> THE TASK
Scan the lines below for the string "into" and report how many lines contain it, giving only the number.

Collection entries
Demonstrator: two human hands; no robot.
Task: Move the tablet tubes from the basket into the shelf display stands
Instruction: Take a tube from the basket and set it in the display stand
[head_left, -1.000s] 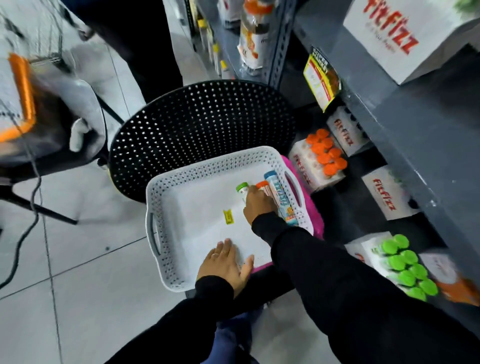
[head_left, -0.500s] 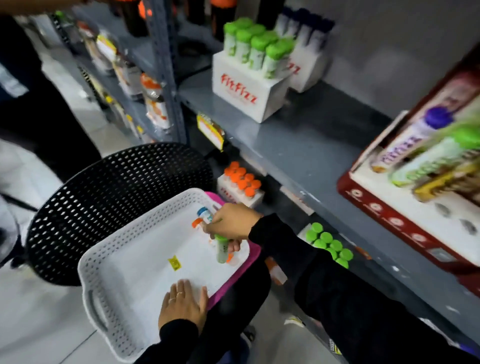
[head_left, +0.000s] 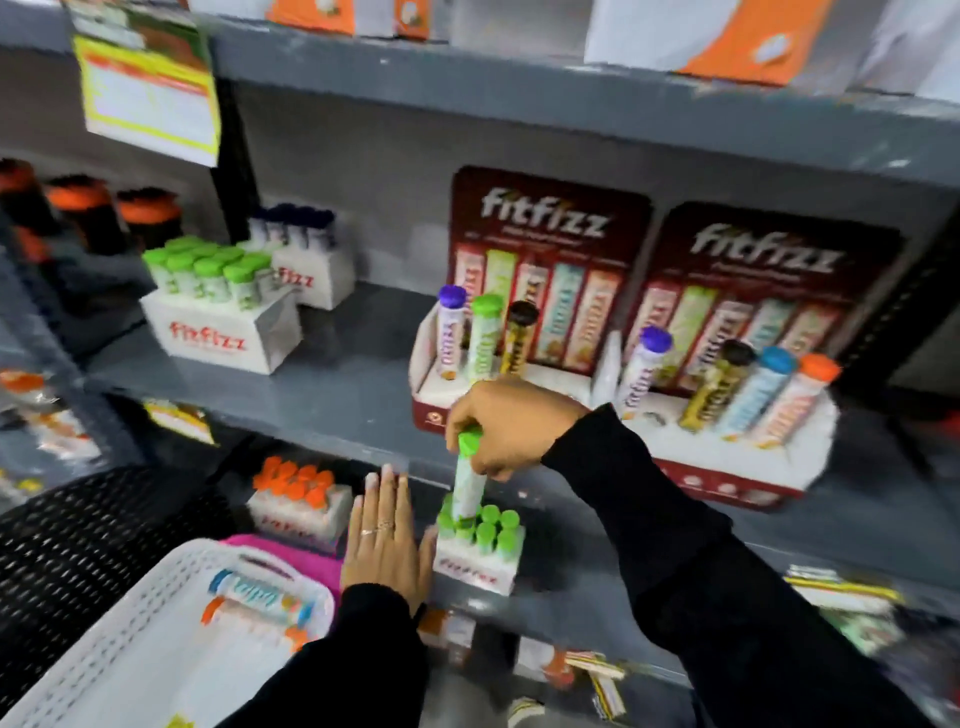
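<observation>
Tube (head_left: 469, 483) green-capped, pale body, upright in right hand (head_left: 511, 426) grip

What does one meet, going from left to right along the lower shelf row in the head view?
White stand of orange-capped tubes → flat open left hand → green-capped tube held by the right hand, above the white stand of green-capped tubes.

Retail shop, health-product aisle. Grey metal shelving (head_left: 363, 384) in tiers; branded "fitfizz" red display stands (head_left: 550, 270) with upright tablet tubes; white cartons (head_left: 223, 332) of green-capped tubes; orange-capped carton (head_left: 298, 506) on the lower tier; yellow-bordered shelf tag (head_left: 148, 98) hanging from a shelf edge; white stocking basket (head_left: 104, 654) alongside.
</observation>
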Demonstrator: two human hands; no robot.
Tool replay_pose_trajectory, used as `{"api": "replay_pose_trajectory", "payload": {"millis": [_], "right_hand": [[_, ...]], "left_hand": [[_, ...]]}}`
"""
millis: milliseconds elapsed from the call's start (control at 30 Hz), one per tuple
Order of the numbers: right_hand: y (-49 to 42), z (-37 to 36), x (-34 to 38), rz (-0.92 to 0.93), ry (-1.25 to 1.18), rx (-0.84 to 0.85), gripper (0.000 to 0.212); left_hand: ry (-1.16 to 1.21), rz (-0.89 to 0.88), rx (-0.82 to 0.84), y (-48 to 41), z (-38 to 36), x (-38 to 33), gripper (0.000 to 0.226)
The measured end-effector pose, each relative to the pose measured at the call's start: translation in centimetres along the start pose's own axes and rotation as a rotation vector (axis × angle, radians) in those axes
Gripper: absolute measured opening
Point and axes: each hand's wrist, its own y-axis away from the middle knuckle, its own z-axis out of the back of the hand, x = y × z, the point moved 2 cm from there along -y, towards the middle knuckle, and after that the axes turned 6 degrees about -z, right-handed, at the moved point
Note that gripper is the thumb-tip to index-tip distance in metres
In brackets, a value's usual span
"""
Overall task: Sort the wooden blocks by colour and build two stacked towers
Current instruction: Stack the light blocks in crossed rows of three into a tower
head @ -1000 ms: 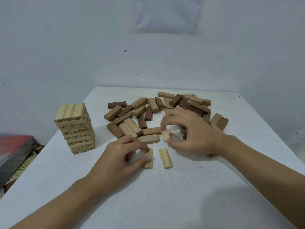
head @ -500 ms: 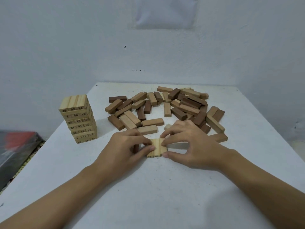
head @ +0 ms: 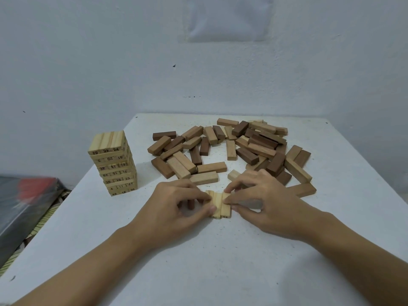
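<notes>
1. Three pale blocks (head: 219, 204) lie flat on the white table (head: 220, 261), side by side with their long sides touching, just in front of the loose pile.
2. On my feed the left hand (head: 176, 206) comes in from the lower left. Its thumb and forefinger are curled against the left edge of that row, pinching it.
3. The right hand (head: 262, 202) mirrors it, with fingertips curled onto the right edge of the row and the thumb low against the near corner. The pale blocks sit squeezed between both hands.
4. Something dark and upright shows between the left hand's fingers. It may be a dark block, but I cannot make it out properly from here.
5. The loose pile (head: 231, 149) of tan and dark brown blocks sprawls over the far middle and right of the table, with several lying across one another.
6. A tower (head: 113, 162) of pale numbered blocks stands upright at the table's left side, well apart from the hands.
7. Beyond the table's left edge sits a blurred dark object (head: 22, 206) with a red patch.
</notes>
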Motion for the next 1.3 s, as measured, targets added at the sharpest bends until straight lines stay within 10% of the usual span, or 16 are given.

> TASK RESPONSE
2